• **YOUR OBJECTIVE**
In the data, find the word "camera" and copy out every line that has it.

• **SUPPLIED INFORMATION**
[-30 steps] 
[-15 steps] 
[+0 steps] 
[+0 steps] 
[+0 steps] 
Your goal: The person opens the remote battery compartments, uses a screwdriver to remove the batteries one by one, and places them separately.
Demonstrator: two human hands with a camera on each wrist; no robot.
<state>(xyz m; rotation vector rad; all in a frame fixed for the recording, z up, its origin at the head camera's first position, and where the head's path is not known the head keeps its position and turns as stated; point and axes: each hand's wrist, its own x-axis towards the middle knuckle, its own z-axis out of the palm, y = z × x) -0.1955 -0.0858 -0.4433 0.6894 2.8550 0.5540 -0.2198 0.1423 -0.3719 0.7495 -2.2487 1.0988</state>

• **WRITTEN SOLUTION**
Demonstrator: two human hands with a camera on each wrist; no robot.
<state>(xyz m; rotation vector rad; all in a frame fixed for the recording, z up, its origin at the head camera's first position, and where the head's path is not known the head keeps its position and turns as stated; point and axes: each hand's wrist, its own x-axis towards the middle knuckle, its own z-axis out of the palm, y = z × x) -0.1955 -0.0858 -0.4433 0.6894 2.8550 0.5540 -0.2198 0.1423 -0.3719 0.7495 -2.2487 1.0988</state>

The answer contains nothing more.